In 2004, the title was revived and the character revamped by Chuck Dixon and Scott McDaniel, only to be canceled after twelve issues. In this short series, Richard Dragon is a bullied school kid who enrolls in a karate dojo to better himself. The dojo's instructor was a "mail-order" black belt, who is later defeated by the Bronze Tiger. The Bronze Tiger then agrees to train young Dragon. He eventually meets and falls in love with Lady Shiva. Although he wins the martial arts tournament she is watching, she chides him for not being able to live up to the powerful name of "Dragon". Shiva becomes Dragon's lover and instructor, and the series touches on their now strained relationship.

The series begins with the Tiger locating Dragon, who is seeking death by fighting in death matches.
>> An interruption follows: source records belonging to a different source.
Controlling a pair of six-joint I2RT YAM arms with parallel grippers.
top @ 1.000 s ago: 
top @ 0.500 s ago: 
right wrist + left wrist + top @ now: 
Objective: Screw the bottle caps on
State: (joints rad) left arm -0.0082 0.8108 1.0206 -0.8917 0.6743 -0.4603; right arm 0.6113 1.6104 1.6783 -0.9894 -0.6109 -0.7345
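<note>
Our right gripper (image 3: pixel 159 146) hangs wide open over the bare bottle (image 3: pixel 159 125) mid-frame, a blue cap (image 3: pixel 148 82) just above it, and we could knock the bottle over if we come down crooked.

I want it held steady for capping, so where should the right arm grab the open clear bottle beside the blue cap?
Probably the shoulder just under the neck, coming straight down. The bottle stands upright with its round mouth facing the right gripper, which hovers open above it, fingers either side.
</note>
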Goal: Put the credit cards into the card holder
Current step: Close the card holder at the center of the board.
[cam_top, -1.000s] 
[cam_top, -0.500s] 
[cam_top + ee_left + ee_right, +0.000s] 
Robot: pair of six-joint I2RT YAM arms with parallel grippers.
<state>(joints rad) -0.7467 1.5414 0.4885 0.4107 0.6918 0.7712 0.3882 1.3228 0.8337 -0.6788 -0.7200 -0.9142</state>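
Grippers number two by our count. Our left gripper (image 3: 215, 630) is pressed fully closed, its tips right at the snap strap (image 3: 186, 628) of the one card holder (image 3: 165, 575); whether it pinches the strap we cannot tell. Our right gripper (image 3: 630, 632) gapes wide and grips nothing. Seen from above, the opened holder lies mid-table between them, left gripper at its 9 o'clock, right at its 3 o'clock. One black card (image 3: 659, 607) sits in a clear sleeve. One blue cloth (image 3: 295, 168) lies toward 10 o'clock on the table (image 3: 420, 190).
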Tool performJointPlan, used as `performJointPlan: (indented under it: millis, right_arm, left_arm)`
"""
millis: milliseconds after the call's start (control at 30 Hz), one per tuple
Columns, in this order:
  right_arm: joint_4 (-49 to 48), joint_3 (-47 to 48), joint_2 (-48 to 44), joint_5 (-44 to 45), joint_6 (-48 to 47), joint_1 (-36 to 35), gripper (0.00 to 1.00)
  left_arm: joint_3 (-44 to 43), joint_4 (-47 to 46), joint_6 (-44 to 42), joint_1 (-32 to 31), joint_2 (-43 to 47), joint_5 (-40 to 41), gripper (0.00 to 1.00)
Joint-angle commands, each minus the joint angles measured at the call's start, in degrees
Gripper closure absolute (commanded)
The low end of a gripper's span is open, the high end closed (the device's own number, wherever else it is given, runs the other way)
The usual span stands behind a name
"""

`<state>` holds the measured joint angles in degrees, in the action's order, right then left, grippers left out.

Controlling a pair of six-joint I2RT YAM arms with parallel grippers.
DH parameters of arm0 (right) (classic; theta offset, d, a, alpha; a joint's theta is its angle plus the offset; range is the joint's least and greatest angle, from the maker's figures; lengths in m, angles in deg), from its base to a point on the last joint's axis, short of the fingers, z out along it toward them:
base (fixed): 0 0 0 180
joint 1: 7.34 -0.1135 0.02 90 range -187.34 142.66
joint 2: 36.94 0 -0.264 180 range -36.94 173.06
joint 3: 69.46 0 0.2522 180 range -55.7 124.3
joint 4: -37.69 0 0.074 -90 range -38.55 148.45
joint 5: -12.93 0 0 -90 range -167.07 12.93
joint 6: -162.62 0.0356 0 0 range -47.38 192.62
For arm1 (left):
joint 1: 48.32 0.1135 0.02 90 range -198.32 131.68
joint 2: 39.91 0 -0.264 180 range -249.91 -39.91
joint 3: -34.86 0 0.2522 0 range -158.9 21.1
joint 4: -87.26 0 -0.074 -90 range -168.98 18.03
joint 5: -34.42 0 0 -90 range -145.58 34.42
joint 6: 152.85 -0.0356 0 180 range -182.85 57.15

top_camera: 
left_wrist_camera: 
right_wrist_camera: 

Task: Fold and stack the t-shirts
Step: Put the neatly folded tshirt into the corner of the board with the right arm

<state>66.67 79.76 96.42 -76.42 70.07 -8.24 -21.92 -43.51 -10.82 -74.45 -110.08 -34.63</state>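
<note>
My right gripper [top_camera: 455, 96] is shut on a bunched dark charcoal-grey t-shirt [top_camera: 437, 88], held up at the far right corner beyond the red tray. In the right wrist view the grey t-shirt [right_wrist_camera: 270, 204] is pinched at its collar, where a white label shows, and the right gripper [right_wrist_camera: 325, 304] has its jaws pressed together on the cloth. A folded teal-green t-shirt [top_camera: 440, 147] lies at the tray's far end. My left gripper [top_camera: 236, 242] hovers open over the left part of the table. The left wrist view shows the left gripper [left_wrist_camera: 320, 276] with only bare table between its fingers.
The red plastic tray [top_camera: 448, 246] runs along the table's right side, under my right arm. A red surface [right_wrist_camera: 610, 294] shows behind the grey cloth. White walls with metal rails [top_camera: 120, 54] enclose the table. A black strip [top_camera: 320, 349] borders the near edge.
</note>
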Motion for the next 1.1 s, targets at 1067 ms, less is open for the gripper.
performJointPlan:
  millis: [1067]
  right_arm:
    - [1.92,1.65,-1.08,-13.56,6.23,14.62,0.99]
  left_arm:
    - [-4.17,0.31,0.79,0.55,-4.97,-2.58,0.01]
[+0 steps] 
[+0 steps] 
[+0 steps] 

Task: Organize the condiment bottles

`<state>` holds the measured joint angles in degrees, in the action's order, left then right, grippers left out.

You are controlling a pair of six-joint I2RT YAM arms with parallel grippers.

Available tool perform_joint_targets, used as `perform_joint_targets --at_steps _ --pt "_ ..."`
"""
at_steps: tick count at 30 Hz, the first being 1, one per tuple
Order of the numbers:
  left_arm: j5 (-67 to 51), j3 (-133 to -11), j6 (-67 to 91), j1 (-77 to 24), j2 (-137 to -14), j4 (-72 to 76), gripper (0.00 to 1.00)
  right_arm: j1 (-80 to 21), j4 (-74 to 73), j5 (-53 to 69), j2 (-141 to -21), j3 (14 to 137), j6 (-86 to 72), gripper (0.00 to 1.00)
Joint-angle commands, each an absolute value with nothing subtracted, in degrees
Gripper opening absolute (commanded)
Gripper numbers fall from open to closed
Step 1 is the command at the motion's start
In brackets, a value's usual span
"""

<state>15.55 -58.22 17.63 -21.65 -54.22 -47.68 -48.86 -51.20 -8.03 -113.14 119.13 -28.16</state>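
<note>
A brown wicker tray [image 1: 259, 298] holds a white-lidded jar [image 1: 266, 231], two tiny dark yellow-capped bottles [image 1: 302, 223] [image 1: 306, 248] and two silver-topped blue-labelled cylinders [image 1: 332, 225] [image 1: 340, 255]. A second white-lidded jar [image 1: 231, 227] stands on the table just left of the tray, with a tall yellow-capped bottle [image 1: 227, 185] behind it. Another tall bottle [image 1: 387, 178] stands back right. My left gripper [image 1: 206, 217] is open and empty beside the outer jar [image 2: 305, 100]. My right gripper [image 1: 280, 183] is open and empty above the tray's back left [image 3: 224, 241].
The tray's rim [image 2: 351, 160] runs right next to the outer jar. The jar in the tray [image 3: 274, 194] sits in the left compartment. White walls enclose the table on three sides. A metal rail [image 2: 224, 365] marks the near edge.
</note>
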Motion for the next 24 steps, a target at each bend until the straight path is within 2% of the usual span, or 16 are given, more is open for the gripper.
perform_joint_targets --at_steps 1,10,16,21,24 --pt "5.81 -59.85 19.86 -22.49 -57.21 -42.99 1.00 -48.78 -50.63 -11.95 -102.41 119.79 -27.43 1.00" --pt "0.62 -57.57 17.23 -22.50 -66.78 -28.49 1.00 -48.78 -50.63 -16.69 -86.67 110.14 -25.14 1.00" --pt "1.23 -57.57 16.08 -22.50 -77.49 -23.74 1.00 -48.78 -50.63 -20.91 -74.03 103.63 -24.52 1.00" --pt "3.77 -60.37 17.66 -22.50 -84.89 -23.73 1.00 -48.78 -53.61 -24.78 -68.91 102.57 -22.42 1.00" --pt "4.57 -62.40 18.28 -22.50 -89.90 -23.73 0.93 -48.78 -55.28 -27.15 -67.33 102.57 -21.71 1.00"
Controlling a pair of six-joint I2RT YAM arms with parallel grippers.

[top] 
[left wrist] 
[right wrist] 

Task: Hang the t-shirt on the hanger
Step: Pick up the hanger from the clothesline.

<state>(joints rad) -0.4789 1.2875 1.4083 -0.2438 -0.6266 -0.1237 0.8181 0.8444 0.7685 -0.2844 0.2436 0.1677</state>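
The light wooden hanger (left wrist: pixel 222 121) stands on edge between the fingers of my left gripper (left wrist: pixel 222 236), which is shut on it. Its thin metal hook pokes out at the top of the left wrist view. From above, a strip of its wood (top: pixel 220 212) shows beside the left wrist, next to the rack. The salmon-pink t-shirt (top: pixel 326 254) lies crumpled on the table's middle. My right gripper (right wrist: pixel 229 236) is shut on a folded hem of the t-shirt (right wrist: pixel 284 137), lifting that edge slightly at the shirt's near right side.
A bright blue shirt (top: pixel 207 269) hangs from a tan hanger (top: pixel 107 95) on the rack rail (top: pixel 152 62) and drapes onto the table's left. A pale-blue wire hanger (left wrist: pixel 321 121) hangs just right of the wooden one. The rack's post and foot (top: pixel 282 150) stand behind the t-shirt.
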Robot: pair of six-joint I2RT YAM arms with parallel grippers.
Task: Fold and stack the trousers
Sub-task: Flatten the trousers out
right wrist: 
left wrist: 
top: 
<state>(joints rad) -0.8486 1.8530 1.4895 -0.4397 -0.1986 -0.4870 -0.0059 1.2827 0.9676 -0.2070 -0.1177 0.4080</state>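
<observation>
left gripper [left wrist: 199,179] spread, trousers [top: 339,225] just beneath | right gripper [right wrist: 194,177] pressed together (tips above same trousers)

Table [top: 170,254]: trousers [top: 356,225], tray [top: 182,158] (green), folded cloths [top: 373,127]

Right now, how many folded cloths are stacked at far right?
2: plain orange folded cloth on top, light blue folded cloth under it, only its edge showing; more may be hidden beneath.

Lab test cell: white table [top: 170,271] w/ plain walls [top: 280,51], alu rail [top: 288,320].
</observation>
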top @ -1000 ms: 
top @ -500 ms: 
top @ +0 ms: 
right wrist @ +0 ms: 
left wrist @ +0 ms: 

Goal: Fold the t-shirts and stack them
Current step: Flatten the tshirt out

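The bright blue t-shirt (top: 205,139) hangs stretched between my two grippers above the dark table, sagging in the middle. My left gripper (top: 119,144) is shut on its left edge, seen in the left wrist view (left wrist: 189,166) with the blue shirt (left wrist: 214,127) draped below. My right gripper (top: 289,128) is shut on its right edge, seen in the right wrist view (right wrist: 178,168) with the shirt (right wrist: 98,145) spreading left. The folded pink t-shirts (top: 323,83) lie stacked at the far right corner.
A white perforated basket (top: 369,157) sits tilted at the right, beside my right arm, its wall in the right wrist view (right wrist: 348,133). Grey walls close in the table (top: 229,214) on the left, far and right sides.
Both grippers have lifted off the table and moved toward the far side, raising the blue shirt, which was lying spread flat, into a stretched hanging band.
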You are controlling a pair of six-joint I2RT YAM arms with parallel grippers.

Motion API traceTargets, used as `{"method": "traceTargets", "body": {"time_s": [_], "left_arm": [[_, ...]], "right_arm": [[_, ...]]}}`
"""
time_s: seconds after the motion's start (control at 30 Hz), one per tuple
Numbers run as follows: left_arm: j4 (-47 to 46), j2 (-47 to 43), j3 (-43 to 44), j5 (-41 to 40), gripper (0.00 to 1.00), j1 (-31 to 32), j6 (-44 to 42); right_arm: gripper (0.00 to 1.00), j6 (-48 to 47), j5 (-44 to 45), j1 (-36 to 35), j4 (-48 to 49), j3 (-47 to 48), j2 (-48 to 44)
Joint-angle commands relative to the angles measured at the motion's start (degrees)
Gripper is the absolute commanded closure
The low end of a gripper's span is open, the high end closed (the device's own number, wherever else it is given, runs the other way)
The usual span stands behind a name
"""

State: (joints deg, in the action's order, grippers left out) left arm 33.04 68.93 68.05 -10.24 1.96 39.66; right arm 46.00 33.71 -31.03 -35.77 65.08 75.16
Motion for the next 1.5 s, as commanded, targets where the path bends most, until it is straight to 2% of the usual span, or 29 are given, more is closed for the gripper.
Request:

He agrees to help Dragon resolve his problems with Shiva if he agrees to stop killing. In tracking Shiva they are confronted by Nightwing and the new Green Arrow, Connor Hawke. Nightwing alludes to Dragon training him, as Dragon trained Bruce Wayne, who passed that training on to Nightwing.

At the end of the series, Dragon and Shiva are pitted in combat. Dragon gains the upper hand in the fight, and as he begins to deliver his death blow, Shiva's devout followers rush to save her, knocking Dragon away. Unhappy at this disturbance, Shiva attacks and possibly kills her followers before returning to kill Dragon with her signature move, the Leopard Claw. Dragon is, however, resurrected by the demonic Neron who wants Dragon to kill Shiva. Dragon refuses and walks away from Neron, saying that both had held up their parts of the agreement.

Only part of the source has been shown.